■ EXERCISE AIM: Return, exactly and in full, the lines of the records below starting at the one with "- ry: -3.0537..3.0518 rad" and ending at the one with "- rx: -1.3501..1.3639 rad", and no other lines.

■ Dataset items:

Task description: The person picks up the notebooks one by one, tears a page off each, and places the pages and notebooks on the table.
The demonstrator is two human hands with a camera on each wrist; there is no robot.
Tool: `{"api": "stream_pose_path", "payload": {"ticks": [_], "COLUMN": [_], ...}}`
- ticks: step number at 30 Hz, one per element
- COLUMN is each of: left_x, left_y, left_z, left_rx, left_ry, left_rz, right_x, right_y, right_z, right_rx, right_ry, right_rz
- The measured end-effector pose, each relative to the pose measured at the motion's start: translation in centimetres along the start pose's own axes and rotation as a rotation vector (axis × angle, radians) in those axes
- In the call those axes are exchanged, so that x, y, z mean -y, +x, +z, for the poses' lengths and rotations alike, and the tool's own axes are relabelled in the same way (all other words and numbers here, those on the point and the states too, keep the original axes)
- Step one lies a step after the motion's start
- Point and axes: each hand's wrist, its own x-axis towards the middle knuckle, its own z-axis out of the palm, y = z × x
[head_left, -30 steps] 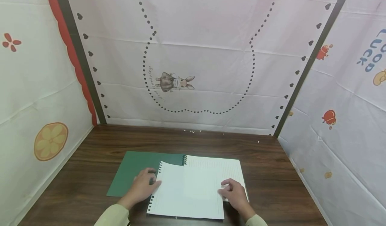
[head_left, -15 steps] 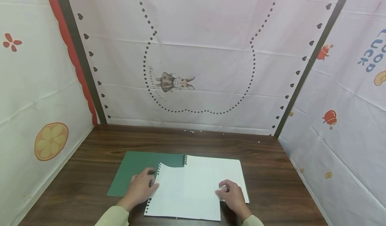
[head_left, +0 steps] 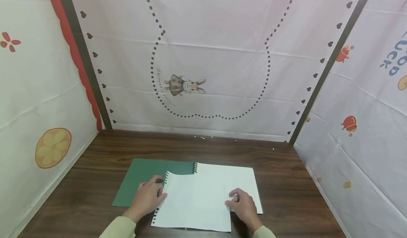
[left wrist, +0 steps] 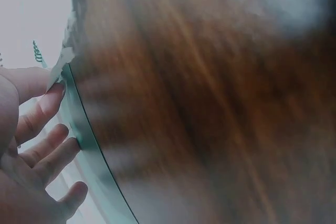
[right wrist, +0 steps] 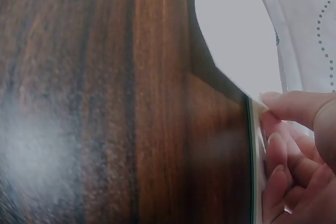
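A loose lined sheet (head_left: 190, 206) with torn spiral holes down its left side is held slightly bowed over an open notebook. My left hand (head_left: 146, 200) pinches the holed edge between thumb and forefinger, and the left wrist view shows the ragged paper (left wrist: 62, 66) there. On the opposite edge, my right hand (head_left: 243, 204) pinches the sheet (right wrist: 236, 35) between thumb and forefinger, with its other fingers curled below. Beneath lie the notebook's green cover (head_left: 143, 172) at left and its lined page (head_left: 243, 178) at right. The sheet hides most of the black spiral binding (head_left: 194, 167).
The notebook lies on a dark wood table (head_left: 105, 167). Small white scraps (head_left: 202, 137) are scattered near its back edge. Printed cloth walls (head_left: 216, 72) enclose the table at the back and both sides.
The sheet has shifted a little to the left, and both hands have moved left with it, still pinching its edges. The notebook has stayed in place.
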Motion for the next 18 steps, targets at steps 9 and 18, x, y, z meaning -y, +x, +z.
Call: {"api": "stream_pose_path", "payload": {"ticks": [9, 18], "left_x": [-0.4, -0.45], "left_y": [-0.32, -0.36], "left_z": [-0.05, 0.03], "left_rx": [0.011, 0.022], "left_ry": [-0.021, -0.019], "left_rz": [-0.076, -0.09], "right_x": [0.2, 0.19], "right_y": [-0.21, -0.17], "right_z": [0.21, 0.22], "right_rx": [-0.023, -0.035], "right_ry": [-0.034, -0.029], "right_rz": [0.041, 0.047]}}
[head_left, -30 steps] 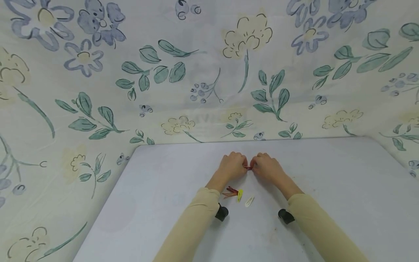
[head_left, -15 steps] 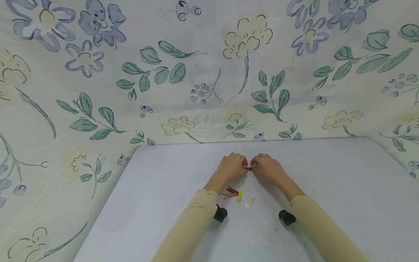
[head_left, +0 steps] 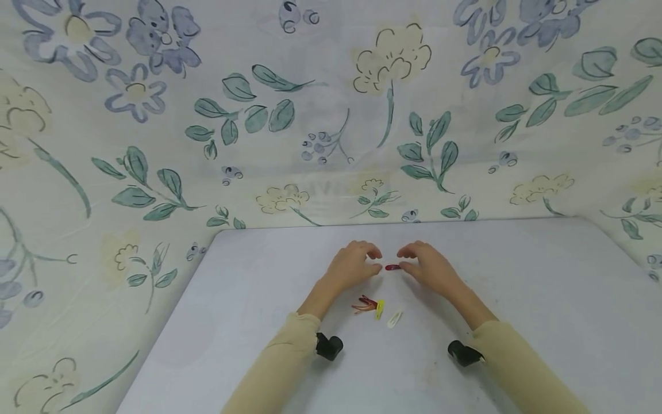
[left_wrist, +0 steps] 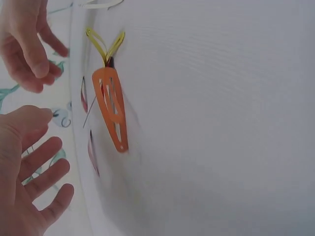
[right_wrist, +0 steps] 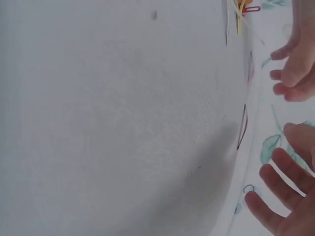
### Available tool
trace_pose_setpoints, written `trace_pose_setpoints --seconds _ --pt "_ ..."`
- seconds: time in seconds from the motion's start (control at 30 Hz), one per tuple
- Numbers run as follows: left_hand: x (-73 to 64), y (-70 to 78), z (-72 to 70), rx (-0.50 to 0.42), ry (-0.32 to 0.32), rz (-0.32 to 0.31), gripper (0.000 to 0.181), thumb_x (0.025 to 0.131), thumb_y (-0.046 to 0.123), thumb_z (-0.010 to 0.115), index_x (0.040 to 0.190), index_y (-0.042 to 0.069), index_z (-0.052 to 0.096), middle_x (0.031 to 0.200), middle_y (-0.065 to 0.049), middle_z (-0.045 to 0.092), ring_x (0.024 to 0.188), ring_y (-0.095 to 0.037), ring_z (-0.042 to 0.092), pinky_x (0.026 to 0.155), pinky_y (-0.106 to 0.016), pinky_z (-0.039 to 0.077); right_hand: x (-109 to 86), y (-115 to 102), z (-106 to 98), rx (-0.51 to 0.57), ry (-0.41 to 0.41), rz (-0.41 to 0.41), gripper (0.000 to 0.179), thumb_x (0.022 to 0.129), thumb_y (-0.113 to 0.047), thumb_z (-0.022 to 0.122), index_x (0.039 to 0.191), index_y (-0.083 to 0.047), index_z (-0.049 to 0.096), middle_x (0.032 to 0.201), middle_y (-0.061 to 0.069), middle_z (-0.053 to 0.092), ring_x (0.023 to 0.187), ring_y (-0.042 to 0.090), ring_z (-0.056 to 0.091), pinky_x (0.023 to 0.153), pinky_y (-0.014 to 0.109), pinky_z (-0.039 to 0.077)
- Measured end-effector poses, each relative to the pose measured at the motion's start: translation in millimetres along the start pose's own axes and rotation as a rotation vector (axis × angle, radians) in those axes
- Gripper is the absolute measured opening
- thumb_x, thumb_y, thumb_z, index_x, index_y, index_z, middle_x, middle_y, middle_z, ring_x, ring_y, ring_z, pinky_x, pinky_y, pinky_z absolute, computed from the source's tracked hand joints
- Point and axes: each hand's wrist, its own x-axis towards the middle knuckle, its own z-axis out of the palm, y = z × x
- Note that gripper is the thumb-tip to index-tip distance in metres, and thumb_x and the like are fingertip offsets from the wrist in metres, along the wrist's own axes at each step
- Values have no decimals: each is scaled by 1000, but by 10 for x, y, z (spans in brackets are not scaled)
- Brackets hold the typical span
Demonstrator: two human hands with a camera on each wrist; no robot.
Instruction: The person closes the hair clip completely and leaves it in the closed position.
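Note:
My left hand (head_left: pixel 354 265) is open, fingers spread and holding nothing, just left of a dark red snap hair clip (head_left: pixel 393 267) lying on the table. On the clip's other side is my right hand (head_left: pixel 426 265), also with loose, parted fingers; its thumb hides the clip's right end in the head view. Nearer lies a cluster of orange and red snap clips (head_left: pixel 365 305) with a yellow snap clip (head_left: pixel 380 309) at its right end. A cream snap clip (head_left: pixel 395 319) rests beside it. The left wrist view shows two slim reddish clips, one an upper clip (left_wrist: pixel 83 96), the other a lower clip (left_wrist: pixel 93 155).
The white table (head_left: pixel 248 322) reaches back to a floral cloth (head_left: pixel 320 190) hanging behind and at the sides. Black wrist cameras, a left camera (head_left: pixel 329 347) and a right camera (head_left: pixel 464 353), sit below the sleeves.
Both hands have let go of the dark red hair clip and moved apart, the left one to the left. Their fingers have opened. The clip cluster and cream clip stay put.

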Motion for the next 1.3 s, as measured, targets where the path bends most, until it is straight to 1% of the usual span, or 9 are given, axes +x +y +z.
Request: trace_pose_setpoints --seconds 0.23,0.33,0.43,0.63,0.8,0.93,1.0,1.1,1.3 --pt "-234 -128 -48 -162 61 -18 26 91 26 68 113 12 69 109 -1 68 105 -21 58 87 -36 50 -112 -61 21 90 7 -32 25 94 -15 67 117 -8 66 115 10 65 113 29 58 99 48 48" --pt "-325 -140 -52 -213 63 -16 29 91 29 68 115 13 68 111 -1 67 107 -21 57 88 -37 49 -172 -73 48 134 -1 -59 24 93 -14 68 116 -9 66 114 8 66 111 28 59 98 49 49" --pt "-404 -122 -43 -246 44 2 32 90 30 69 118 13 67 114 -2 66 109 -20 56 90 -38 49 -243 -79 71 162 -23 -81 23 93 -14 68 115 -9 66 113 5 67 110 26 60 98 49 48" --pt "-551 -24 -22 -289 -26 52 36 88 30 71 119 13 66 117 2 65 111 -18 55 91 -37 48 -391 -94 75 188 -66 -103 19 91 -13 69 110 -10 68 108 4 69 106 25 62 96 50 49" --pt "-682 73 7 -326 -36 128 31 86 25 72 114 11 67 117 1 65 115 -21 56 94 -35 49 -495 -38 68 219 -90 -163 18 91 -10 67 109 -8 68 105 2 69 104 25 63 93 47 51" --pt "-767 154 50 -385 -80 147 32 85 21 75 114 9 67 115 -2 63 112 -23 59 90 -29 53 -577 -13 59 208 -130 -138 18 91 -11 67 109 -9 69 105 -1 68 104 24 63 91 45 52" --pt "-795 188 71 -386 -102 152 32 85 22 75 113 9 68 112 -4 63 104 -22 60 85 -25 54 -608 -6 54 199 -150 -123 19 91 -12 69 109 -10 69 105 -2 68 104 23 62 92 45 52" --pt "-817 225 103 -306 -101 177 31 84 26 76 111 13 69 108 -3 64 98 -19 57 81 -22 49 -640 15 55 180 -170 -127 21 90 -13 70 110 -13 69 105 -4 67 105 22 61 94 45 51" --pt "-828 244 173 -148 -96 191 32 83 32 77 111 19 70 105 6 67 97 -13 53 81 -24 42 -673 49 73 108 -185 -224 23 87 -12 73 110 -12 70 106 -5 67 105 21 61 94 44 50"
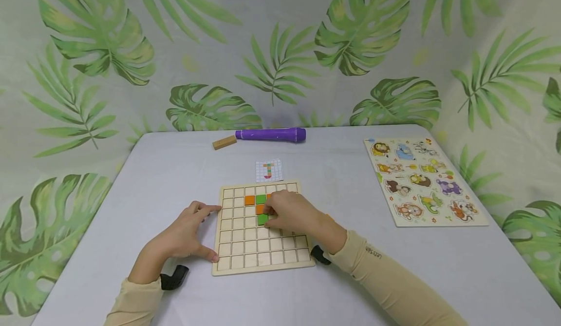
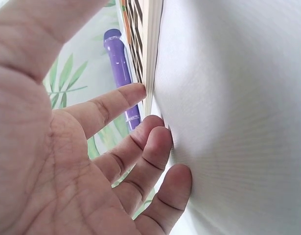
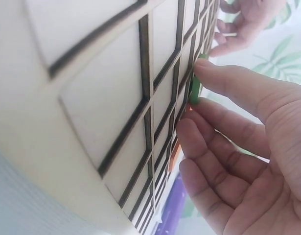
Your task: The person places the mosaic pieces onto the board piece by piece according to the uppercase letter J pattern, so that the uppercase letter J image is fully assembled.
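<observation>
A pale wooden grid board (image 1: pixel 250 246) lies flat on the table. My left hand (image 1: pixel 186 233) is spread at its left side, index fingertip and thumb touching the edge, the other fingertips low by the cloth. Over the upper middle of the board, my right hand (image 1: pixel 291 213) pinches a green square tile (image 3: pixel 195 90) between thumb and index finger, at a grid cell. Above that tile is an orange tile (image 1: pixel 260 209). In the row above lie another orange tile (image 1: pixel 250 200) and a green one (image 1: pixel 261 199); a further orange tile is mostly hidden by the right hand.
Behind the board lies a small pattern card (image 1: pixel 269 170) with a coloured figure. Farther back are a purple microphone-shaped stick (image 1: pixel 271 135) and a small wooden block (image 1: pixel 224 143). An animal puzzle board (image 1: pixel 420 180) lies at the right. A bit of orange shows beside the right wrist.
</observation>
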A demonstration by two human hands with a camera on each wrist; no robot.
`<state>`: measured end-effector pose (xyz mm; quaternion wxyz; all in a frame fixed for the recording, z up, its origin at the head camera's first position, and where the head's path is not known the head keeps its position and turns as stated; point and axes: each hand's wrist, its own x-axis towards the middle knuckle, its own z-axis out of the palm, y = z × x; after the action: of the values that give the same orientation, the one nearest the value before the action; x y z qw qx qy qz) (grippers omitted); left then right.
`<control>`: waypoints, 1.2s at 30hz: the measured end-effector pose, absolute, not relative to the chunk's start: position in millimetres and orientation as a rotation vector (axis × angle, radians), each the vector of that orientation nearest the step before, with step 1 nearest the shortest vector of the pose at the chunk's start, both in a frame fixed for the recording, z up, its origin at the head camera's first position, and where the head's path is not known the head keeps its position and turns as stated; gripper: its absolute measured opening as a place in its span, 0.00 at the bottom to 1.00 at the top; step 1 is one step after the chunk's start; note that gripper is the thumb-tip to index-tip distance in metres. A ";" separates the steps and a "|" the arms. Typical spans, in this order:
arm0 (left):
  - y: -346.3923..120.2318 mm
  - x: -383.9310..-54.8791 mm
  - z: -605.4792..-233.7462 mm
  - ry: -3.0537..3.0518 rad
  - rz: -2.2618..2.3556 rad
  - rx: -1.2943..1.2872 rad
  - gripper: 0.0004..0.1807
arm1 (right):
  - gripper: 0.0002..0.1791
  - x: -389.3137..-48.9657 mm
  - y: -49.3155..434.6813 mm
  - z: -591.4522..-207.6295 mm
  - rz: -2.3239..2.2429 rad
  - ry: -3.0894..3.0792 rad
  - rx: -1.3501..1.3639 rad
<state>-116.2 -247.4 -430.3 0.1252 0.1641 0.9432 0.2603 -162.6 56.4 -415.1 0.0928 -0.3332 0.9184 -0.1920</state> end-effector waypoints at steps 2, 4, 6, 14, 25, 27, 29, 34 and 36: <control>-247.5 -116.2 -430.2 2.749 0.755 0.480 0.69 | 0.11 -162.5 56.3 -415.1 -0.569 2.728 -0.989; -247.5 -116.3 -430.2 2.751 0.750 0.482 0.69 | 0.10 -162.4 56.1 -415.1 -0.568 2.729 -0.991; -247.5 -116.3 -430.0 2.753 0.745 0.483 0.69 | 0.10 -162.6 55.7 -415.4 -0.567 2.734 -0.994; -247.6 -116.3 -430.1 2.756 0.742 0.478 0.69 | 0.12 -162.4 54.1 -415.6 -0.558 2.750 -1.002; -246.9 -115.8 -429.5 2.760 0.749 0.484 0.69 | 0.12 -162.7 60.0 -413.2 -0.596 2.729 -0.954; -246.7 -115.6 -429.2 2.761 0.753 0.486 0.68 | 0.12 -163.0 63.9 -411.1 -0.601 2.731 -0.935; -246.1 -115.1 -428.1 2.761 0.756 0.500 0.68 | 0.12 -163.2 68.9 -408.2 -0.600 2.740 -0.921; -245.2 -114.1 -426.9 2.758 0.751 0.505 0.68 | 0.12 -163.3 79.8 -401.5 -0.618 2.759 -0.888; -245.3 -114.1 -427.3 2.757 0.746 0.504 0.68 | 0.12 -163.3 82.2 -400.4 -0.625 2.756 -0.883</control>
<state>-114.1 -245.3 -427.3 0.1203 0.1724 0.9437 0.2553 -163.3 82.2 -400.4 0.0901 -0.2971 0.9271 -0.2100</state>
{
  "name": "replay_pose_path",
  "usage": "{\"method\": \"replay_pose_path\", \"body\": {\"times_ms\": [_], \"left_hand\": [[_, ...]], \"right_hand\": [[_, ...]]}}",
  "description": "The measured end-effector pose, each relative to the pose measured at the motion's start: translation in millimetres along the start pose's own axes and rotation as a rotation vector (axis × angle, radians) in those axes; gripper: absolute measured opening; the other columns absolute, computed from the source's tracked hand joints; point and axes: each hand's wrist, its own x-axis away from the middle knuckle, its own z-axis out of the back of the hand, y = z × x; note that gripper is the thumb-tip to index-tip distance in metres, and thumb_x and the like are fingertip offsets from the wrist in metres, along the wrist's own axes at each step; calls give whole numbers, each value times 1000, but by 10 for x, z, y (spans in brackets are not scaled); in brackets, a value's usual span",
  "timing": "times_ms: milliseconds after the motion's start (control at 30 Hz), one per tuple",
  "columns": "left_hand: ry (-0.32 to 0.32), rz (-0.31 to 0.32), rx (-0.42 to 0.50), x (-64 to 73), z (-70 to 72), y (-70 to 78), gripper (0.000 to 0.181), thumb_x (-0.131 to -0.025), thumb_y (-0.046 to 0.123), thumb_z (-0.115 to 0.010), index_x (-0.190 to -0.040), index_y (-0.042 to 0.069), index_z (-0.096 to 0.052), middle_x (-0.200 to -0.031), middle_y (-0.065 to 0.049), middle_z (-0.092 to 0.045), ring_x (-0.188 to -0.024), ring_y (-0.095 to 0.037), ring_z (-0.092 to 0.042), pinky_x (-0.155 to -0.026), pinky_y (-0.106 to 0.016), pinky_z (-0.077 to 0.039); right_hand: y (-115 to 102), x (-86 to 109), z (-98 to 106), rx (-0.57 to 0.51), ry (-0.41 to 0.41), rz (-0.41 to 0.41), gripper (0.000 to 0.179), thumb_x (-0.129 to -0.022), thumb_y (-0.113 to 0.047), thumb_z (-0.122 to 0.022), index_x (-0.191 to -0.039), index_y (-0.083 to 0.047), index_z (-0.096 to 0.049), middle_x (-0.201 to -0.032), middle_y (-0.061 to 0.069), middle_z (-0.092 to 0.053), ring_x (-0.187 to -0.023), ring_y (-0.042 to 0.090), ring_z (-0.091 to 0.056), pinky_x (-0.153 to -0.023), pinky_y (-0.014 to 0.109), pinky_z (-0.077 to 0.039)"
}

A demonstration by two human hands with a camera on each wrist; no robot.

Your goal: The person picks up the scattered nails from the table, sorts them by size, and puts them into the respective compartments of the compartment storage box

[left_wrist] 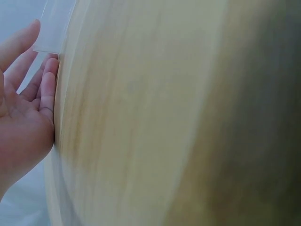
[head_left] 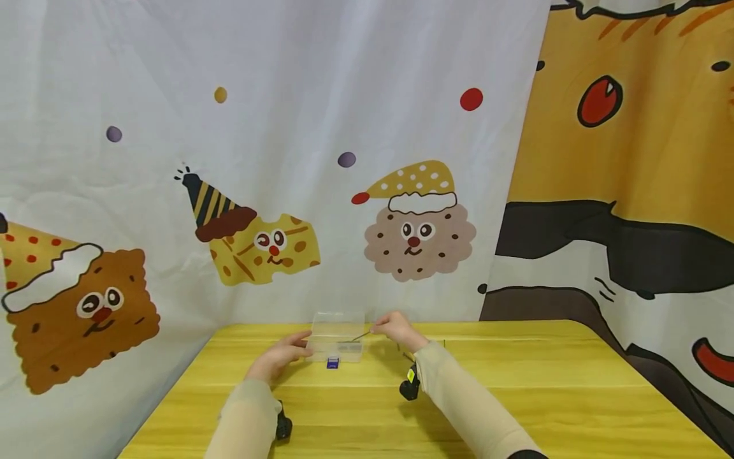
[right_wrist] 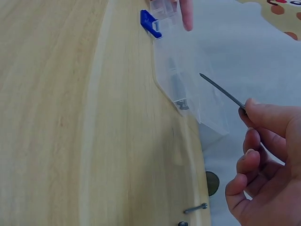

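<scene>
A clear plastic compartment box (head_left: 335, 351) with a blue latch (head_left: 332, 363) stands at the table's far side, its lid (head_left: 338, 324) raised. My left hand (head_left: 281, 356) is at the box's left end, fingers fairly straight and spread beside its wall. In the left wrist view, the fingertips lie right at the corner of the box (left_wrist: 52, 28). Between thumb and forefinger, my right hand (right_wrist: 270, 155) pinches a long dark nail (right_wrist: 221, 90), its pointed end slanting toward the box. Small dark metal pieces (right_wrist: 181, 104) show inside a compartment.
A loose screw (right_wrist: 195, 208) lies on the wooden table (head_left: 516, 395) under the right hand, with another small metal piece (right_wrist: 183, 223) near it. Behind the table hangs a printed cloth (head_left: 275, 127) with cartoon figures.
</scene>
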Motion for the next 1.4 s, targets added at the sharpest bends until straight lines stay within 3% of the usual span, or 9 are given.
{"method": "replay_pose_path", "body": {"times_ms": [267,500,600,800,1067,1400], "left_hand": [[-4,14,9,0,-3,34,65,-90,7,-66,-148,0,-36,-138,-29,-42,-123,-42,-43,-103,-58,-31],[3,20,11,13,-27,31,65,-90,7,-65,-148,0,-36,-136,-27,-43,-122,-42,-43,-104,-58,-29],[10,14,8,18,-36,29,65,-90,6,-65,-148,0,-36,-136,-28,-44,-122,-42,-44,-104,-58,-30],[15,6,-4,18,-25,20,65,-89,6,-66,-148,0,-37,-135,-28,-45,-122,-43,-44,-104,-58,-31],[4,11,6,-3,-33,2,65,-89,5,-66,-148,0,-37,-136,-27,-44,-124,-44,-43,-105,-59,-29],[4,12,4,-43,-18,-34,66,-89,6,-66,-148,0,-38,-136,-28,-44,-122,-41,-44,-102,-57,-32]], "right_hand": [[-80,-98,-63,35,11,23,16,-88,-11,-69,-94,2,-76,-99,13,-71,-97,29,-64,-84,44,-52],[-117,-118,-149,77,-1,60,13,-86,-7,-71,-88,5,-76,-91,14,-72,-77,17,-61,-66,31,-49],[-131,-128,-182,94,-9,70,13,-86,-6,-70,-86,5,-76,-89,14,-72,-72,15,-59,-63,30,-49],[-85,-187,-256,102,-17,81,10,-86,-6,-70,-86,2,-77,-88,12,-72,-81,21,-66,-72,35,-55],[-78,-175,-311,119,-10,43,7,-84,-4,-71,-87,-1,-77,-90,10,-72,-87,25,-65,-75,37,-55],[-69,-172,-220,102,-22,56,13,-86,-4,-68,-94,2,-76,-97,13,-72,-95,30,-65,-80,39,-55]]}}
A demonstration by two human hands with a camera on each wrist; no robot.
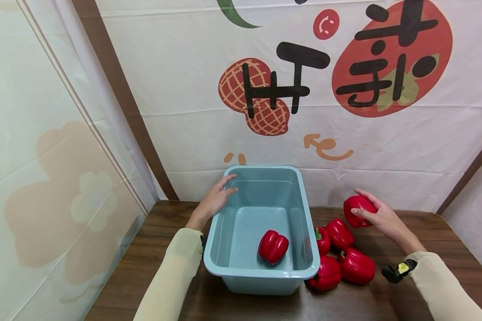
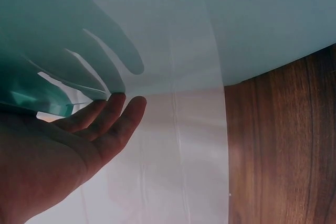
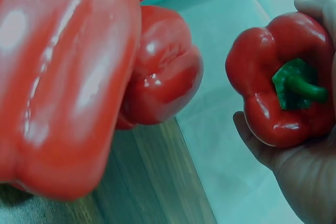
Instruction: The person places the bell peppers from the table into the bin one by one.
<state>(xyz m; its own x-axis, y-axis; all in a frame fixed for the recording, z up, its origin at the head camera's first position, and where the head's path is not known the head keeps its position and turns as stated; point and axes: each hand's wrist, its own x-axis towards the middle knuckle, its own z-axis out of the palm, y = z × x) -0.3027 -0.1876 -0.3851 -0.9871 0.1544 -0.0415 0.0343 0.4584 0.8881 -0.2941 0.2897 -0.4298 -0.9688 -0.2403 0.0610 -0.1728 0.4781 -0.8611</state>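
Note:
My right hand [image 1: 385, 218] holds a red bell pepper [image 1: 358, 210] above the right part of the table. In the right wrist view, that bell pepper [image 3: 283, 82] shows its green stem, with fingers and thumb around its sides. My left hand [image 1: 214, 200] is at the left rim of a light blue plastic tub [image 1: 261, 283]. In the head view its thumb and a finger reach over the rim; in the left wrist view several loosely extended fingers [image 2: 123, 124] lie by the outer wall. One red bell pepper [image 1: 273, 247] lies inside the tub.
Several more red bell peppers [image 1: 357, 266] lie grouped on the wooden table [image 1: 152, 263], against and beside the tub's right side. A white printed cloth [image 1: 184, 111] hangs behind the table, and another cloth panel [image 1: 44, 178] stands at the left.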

■ EXERCISE OUTPUT:
  - ry: -3.0537..3.0518 rad
  - rz: -2.2618..2.3556 rad
  - rx: -1.2943..1.2872 rad
  - gripper: 0.0004..0.1807
arm1 (right):
  - gripper: 0.0002..0.1791
  - x: -389.3137..-48.9657 mm
  - y: -49.3155..434.6813 mm
  - z: -591.4522..-207.6295 mm
  - rz: -2.3239..2.2429 rad
  - ry: -3.0894..3.0792 rad
  - rx: -1.3501..1.3639 rad

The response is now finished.